In this project, you will develop a set of seismological processing routines optimised for detecting these small- amplitude phases within the coda of off-interface earthquakes. This project will focus on technical development, and the construction of a test dataset, to span the Central American subduction zone. Central America is ideal for this technical development phase, as it is also geodetically well-instrumented, and known to display a range of interface behaviours. This will allow you to compare seismological results for the reflectivity of the subduction interface with other observational proxies, and allow you to determine what it is that a high-reflectivity subduction interface indicates – whether this is a proxy for interface coupling, or for the transient presence of fluids and/or slow slip, and thus what can be inferred about the slip behaviour of the interface using remote data only.
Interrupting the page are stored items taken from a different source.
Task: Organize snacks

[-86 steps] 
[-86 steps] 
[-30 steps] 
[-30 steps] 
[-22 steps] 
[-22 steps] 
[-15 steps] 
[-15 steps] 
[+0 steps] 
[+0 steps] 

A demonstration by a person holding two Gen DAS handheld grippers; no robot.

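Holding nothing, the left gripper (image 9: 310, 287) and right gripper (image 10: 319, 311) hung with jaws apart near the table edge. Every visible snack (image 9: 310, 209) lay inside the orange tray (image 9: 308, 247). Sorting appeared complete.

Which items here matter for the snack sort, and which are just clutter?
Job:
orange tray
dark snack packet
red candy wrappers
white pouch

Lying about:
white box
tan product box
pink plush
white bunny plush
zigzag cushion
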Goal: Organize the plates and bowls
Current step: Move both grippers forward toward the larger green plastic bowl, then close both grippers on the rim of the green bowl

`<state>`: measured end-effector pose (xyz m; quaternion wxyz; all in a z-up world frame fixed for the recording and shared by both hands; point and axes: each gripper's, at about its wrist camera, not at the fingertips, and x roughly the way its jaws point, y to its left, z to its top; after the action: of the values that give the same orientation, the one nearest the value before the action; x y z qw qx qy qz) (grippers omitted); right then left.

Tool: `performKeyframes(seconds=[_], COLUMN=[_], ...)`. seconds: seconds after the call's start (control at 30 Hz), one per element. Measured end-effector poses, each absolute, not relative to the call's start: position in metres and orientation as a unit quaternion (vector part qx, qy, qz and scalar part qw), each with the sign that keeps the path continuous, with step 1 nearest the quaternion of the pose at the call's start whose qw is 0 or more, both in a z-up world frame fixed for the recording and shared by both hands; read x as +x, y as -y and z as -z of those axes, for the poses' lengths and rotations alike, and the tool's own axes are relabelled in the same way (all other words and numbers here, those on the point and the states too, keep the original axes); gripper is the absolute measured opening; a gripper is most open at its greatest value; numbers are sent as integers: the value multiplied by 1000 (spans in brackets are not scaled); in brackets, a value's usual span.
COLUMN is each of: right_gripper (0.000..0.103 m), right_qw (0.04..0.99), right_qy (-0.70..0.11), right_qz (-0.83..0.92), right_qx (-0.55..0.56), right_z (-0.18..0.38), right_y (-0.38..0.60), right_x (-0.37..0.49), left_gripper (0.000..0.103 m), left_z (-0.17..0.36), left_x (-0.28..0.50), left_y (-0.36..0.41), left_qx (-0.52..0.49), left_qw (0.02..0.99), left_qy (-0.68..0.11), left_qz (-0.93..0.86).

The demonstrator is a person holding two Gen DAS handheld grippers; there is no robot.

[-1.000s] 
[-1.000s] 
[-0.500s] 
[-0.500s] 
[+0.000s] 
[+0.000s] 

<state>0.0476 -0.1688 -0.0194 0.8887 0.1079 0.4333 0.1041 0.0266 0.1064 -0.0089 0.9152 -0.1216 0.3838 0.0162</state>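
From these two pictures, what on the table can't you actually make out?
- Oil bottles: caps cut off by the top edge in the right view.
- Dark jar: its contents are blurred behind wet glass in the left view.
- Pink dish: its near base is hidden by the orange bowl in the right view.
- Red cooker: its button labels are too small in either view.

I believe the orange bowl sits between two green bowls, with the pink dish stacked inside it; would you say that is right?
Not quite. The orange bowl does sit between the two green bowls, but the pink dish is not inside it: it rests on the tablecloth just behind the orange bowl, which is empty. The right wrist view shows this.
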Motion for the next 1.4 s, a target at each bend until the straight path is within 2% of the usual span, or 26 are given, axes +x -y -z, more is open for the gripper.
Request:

Following this, the study will expand to encompass other regions, starting the northern New Zealand/Hikurangi, where a similar level of local instrumentation will allow the verification of our conclusions from Central America, before moving to application of submarine subduction zones, starting with a northwards progression from Hikurangi up towards Tonga.

References:

  • Song et al., (2009).  Subducting Slab Ultra-Slow Velocity Layer Coincident with Silent Earthquakes in Southern Mexico, Science, v324, pp502+506, doi:10.1126/science.1165795.
  • Radiguet et al. ,(2011).  Spatial and temporal evolution of a long term slow slip event: the 2006 Guerrero Slow Slip Event, Geophysical Journal International, v184, doi:10.1111/j.1365-246X.2010.04866.
  • Metois, Vigny, and Socquet (2016).  Interseismic Coupling, Megathrust Earthquakes and Seismic Swarms Along the Chilean Subduction Zone (38o – 18oS), Pure and Applied Geophysics, v173, pp1431-1449.
  • Audet and Burgmann (2014).  Possible control of subduction zone slow-earthquake periodicity by silica enrichment, Nature, v510, pp389-392.